ACTIVITY: Repeat the lines of the data that follow, please, starting at the first and stopping after the one with "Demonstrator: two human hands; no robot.".
*** Block opens ***
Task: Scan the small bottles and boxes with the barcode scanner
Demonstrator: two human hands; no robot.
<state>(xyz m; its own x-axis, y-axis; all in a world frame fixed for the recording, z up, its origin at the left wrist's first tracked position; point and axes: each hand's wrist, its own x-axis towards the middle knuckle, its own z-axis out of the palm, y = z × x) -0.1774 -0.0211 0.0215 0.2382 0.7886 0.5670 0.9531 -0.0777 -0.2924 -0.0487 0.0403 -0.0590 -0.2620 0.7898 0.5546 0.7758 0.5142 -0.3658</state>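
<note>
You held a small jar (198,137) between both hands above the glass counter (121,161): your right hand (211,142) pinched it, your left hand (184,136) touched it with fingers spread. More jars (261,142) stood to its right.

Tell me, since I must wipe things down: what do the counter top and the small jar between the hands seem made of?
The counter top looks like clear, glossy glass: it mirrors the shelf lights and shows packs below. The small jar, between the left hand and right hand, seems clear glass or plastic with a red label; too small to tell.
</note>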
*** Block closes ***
RESPONSE TO THIS EXERCISE:
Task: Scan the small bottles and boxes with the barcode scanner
Demonstrator: two human hands; no robot.

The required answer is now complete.